First example of hospitality: Abraham welcoming the strangers. Three strangers come walking by Abraham’s tent, and he rushes out to greet them. In fact, if you animated this little scene, you’d have Abraham raising a lot of dust. He runs, he rushes, he greets, he bows, he hastens, he fetches. He gets Sarah to put together something for them to eat, and bathes their feet to refresh them on their journey. He has yet to ask them who they are or where they are going. He only knows they are travelers and he can welcome them into his home.
Abraham gets a blessing for this; the men/messengers tell Abraham and Sarah that they will become parents within the year. It’s laughable, given Sarah’s age, but they are reassured it will come to pass.
The next example is right after this – Sodom and Gemorrah. Abraham’s nephew Lot has a home, a wife, and four daughters. Two are married. God and Abraham are arguing over God’s plan to destroy the cities, given their wickedness and pervasive evil. Abraham is trying to get God to change plans, but after finding fewer than 10 righteous people, God will not save the town on their behalf.
We similar language now. Lot is sitting by the gate, sees two strangers, runs to greet them, bows, welcomes them to his home, but he has to convince them, unlike Abraham’s visitors.

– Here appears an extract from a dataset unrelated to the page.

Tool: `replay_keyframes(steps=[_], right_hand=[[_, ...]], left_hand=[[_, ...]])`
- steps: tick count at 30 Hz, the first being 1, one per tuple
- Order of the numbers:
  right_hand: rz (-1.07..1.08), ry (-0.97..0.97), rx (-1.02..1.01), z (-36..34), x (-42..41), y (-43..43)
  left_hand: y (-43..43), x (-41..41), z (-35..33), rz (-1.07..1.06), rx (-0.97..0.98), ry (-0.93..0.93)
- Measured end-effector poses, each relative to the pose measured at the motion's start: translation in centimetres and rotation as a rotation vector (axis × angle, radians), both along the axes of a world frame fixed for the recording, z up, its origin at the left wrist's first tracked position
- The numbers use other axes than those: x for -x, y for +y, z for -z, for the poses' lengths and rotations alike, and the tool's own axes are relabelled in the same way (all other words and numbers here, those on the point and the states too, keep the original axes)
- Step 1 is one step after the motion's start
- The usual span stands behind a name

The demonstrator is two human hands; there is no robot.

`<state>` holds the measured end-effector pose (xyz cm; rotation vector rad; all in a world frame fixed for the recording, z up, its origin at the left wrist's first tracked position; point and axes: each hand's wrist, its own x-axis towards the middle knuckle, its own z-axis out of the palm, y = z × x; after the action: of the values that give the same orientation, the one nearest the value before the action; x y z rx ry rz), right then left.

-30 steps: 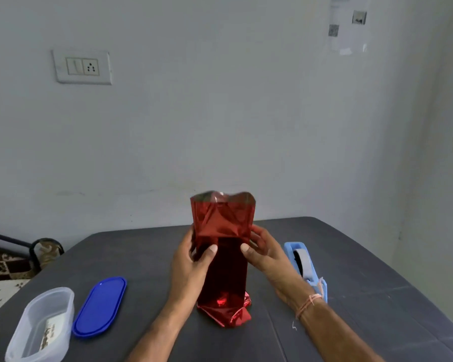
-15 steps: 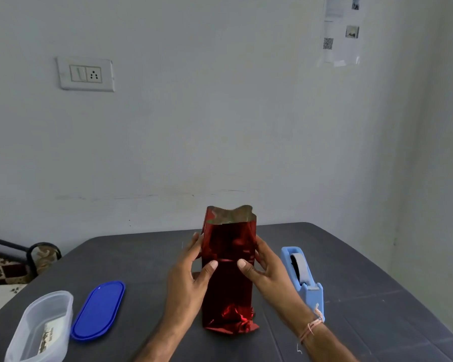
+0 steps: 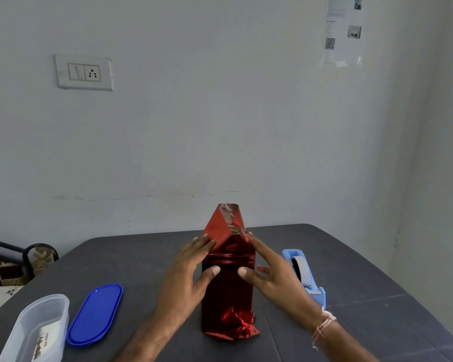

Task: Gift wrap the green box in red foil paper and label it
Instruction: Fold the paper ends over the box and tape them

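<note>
A tall box wrapped in red foil paper (image 3: pixel 228 291) stands upright in the middle of the dark table (image 3: pixel 351 270); none of the green box shows. Its bottom end is crumpled, and the top foil is folded into a slanted flap with the silver inside showing. My left hand (image 3: pixel 191 273) presses the left side with straight fingers, thumb on the front. My right hand (image 3: pixel 270 273) presses the right side the same way, its thumb on the front face.
A light blue tape dispenser (image 3: pixel 305 274) lies just right of my right hand. A blue oval lid (image 3: pixel 94 313) and a clear plastic container (image 3: pixel 37 330) holding paper slips lie at the front left. The wall rises behind the table.
The open top of the foil has been pushed in from the sides into a slanted fold. Both hands slid up along the package's sides. The view has dropped closer.
</note>
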<state>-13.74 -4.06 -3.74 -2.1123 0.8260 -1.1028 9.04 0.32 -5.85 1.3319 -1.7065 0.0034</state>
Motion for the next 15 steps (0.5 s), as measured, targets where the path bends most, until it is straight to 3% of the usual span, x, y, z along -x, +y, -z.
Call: replay_keyframes(steps=[10, 15], right_hand=[[-0.003, 0.415, 0.275, -1.8, 1.6, -1.5], [-0.041, 0.517, 0.293, -2.5, 2.0, -2.2]], left_hand=[[0.2, -3.0, -2.4, 0.066, -0.108, -0.511], [0.2, -3.4, -3.3, 0.087, -0.104, -0.625]])
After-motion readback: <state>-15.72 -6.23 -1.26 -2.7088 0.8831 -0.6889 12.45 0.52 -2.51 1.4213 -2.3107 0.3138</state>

Lot also prepares food for them, but just after dinner, the townspeople come to Lot’s door and demand he hand over the visitors, “Where are the men who visited you tonight? Bring them out so we may know them.” (Gen 19:4 ) Lot tries to talk them out of it, by offering up two of his virgin daughters to the mob. They won’t have it. The Rabbis interpret “so we may know them” as intent to commit sodomy, turn them over to the mob that intends sexual assault.
Finally, the two men/messengers tell Lot to take his wife and daughters and sons-in-law, and leave town, because God’s about to destroy the place. The sons-in-law don’t believe him, so Lot leaves with his younger two daughters, his wife, and heads for the hills.

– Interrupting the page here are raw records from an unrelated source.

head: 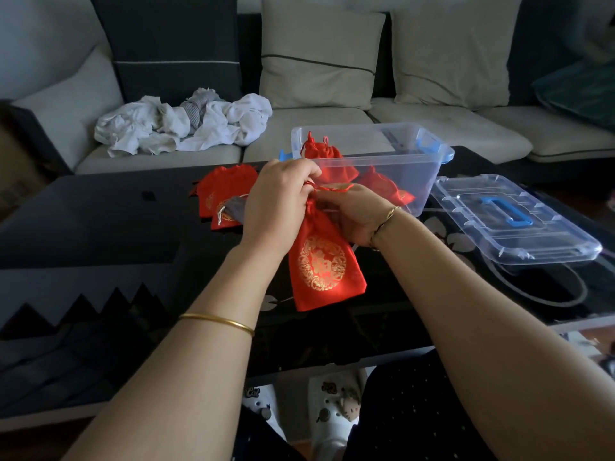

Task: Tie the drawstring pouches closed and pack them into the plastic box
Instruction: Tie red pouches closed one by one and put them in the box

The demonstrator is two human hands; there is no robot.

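Note:
A red drawstring pouch (324, 266) with a gold emblem lies on the dark table in front of me, its neck gathered. My left hand (278, 202) grips the neck and pinches the red cord. My right hand (356, 211) pinches the cord from the other side, right next to the left. Behind the hands stands the clear plastic box (429, 161) with blue latches, holding a few tied red pouches (321, 153). A pile of loose red pouches (221, 191) lies to the left, with a grey pouch (234, 206) on top.
The clear lid (512, 217) with a blue handle lies flat on the table to the right of the box. Beyond the black glass table (100, 227) is a sofa with cushions and a heap of white clothes (183, 123).

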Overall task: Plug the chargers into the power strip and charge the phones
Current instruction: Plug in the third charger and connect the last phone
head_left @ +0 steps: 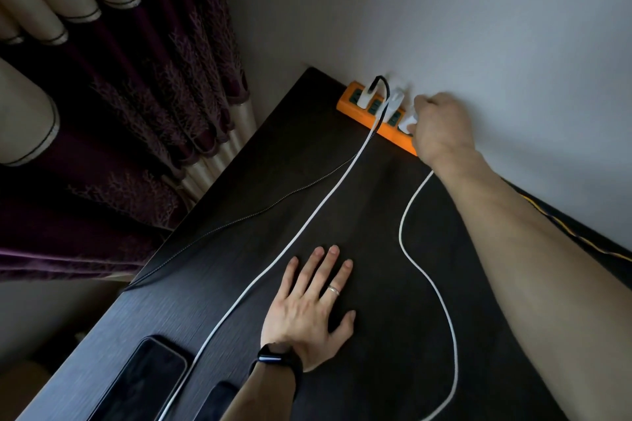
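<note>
Power strip (376, 120), upper middle: orange body, dark green sockets. 3 chargers in it, all white: left one (365, 96), middle one (396, 101), right one (408, 123). Left one has a black cable (239, 220) with a fine speckled braid; the other 2 cables are white, one (273, 267) through frame centre, one (431, 284) on the right. Table (359, 215): near-black wood grain. Phone (143, 383), lower left: black, glossy screen. Left wrist: black watch (273, 357). Silver ring (334, 290). Curtain (119, 79), left: deep purple with pale branch pattern, cream pleats with dark trim. Wall (478, 10): pale grey.
</note>
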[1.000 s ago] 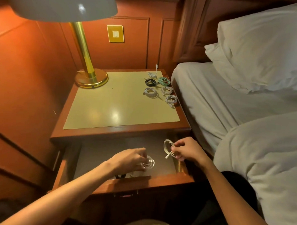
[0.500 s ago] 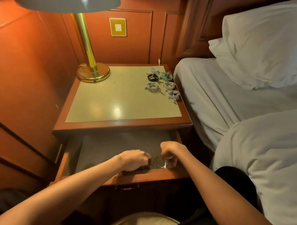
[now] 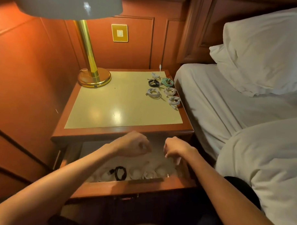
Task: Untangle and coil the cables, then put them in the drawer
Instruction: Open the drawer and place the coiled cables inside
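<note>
Since neither hand holds anything, left hand (image 3: 134, 144) curled in a loose fist and right hand (image 3: 175, 149) with fingers drooping over the open drawer (image 3: 125, 187), I'd guess they're between trips: some coiled cables (image 3: 119, 173) lie at its front, six more coils (image 3: 153, 93) wait on the nightstand (image 3: 119, 103)

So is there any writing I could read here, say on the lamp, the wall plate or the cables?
No text in this view can be read.
On the wall plate: none, just plain gold with a white switch.
On the lamp: none visible.
On the cables on top and in the drawer: any print is too small to tell.
</note>
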Demonstrator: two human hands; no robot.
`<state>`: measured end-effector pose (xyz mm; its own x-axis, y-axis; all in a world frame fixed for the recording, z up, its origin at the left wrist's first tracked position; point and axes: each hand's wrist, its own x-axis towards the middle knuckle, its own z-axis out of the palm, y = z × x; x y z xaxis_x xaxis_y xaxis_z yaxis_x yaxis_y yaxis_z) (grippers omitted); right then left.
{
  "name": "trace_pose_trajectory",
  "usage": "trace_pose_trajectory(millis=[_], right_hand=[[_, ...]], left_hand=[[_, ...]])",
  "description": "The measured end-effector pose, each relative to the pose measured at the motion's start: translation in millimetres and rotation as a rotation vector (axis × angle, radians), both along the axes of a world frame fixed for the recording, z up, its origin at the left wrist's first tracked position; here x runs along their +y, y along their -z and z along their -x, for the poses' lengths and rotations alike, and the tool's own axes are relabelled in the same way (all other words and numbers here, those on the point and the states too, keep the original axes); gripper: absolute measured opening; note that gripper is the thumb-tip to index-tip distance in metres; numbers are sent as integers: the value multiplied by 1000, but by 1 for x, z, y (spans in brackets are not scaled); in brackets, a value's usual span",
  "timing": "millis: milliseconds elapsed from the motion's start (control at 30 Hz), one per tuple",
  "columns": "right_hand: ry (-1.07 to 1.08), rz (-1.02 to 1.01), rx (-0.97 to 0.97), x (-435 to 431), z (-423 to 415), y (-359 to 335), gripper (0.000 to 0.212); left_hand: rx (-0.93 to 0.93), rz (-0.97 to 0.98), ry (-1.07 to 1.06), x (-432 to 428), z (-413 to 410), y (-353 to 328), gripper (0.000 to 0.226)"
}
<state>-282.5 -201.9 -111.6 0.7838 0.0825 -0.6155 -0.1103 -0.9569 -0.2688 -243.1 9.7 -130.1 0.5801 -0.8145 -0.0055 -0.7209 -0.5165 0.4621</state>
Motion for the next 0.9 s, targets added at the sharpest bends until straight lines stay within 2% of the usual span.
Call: trace_pose_trajectory(millis=[67, 100, 167, 233, 300, 400, 500, 633, 767, 900], right_hand=[[67, -193, -15, -21, -21, -33, 12], [108, -245, -96, -30, -35, -47, 13], [227, -236, -414, -45, -67, -64, 25], [339, -131, -696, -56, -101, -64, 47], [385, -61, -705, -62, -134, -51, 71], [409, -25, -571, -68, -168, -27, 87], [392, 33, -604, -70, -181, -8, 77], [399, 46, -664, -73, -185, -1, 63], [412, 3, -666, -72, -175, -3, 52], [435, -96, -703, -69, -131, -24, 46]], left_hand=[[18, 196, -161, -5, -28, -23, 14], [19, 284, -245, -11, -45, -32, 15], [-3, 335, -464, -26, -85, -44, 30], [-42, 241, -661, -44, -125, -47, 59], [-38, 121, -771, -61, -157, -44, 80], [-24, 4, -823, -82, -187, -32, 83], [-32, -48, -798, -93, -203, -21, 82], [-45, 45, -786, -97, -213, -8, 78], [-51, 105, -790, -91, -214, -5, 71], [-72, 139, -721, -70, -187, -16, 63]])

God, indeed, destroys the towns. And then, after their mother turns into a pillar of salt, and believing their father is the only man left alive in the world, the daughters get their father drunk and sleep with him in turn, each becoming pregnant. Not making this up.
So we have two stories with mysterious visitors who are obviously messengers/angels. Two acts of kindness towards them…come to my home and I will feed and house you. Two prophecies fulfilled – one for a new child within the year, and two from the most forbidden of relationships.
What do we make of these parallel stories? Hospitality begins with respect and generosity, as both Lot and Abraham demonstrated. Is it the way they played out – with Lot’s believing that submitting his two young daughters to mob assault is better than abetting a homosexual assault? Sodom and Gemorrah were wicked cities, and Lot was affected. He so devalued his daughters (did they hear him offer them to the mob?) that their boundaries were gone by the time they arrived in the hills, where incest became an acceptable concept for them.
Hospitality and respect; neither can exist when one group is pitted against another, when one group is devalued or considered disposable, and another must be avoided. Lot faced violence,and rather than saying no to all of the intended violence, he tried to mollify the mob by “feeding them” vulnerable individuals, becoming no better than they and eventually falling victim to unconscious participation in the basest of acts. In an atmosphere of threat and violence, when outsiders are seen as fair game for attack, when fear of “others” is fanned to the point of violence, well…that society will be destroyed.